Kennwerte der Biomechanik sind maßgebliche Bewertungskriterien lasttragender Implantate. Biomechanische Eigenschaften der hergestellten Proben werden in der Orthopädischen Klinik der Medizinischen Hochschule Hannover im Labor für Biomechanik und Biomaterialien (LBB) untersucht. Insbesondere werden die Einflüsse der geometrischen Gestaltung und des Bearbeitungsprozesses auf die biomechanischen Eigenschaften und die Dauerfestigkeit der Bauteile ermittelt. Als Kenngrößen dienen bei Schraubengeometrien Scherkräfte, Kompressionskräfte, Auszugskräfte sowie das Eindrehverhalten in Knochenersatzstoffe. Plattengeometrien können auf Torsion, Biegung und Zugkräfte beansprucht werden. Es werden überdies Implantatsysteme, bestehend aus Kombinationen von Platten und Schrauben, untersucht. In dynamischen Biomechanik-Versuchen wird unter Korrosionseinfluss das biomechanische Funktionsprofil der Implantatsysteme ermittelt.

An der Klinik für Kleintiere der Stiftung Tierärztliche Hochschule Hannover (TiHo) wird in klinischen in-vivo Studien am Kleintier- und Großtiermodell der Einfluss der Topographie und der bearbeitungsinduzierten Werkstückeigenschaften von Implantatdemonstratoren auf die Degradationskinetik und das biomechanische Funktionsprofil sowie deren Osseointegration untersucht. Das Schaf als großes Tiermodell ermöglicht dabei biomechanische in-vivo Untersuchungen von Implantatsystemen größerer Dimensionen und abschließend die klinische Versorgung einer Osteotomie zum Nachweis der praxistauglichen Umsetzbarkeit der Projektergebnisse.

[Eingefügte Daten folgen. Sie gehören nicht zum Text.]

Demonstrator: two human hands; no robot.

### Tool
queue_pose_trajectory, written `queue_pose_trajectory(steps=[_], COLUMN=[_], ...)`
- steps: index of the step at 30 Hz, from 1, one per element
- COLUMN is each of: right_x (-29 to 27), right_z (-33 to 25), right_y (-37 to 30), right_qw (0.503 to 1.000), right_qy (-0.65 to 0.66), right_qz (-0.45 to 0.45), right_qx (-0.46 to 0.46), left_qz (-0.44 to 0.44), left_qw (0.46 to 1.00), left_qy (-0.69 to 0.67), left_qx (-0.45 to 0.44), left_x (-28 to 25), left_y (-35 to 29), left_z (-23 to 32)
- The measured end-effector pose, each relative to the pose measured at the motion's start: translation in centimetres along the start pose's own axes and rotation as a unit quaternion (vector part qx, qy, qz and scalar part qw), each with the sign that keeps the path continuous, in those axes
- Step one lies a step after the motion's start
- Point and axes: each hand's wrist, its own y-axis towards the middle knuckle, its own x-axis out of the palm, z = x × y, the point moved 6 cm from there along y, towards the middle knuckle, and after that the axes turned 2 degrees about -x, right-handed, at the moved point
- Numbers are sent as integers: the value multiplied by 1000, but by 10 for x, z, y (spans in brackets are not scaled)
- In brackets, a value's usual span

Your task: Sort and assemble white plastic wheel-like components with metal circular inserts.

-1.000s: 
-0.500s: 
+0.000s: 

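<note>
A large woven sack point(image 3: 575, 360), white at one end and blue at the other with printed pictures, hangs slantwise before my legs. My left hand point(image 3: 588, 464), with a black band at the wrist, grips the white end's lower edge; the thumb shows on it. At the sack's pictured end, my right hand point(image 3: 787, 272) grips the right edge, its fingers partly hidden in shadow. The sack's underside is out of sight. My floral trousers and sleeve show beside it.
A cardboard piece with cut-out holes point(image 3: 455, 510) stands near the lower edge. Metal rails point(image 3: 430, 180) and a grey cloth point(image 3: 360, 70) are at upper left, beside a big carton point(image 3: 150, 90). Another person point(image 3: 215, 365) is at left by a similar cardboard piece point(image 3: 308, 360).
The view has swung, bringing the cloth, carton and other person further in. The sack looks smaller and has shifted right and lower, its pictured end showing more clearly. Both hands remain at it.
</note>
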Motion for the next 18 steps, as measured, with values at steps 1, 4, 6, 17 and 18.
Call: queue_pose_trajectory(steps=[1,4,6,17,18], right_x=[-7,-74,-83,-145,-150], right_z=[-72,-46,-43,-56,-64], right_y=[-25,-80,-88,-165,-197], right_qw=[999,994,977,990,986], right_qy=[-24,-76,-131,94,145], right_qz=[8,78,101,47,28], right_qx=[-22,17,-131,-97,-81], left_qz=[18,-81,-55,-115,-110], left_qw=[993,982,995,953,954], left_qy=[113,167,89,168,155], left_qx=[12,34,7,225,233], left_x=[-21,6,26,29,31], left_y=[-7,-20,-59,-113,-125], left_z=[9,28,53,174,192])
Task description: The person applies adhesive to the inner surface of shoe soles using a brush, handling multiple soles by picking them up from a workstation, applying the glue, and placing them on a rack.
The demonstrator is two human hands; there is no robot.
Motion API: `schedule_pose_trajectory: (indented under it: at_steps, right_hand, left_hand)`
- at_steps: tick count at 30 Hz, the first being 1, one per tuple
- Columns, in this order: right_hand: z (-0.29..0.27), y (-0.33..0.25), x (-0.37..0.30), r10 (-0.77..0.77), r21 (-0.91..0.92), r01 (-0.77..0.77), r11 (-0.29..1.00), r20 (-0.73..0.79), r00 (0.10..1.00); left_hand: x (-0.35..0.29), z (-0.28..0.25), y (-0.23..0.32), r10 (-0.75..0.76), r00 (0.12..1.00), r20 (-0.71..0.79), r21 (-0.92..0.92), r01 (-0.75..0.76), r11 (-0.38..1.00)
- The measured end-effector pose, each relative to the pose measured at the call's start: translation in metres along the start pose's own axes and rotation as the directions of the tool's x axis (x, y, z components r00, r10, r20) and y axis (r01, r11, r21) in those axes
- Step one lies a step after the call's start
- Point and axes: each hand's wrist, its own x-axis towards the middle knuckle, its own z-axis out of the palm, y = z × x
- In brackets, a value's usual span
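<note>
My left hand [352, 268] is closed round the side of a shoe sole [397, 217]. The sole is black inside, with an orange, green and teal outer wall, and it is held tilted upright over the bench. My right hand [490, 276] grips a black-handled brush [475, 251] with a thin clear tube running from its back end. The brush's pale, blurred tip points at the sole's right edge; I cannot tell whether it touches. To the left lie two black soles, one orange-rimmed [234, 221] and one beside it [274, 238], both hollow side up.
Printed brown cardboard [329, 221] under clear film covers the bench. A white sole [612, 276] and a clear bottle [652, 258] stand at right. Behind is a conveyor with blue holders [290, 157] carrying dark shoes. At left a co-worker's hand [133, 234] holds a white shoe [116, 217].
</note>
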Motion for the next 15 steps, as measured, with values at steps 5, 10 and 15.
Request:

Die modellhafte Zusammenführung aller Ergebnisse aus in-vivo und in-vitro Untersuchungen führen zur Ableitung relevanter biomechanischer Kenngrößen und damit zu einer Definition des medizinischen Anforderungsprofils an resorbierbare Implantate-Systeme zur Osteosynthese. Dieses Anforderungsprofil dient dann zur Auslegung des Implantatdesigns, der Bearbeitungsprozesse und der Prozessgrößen und führt damit zu indikationsangepassten Implantateigenschaften.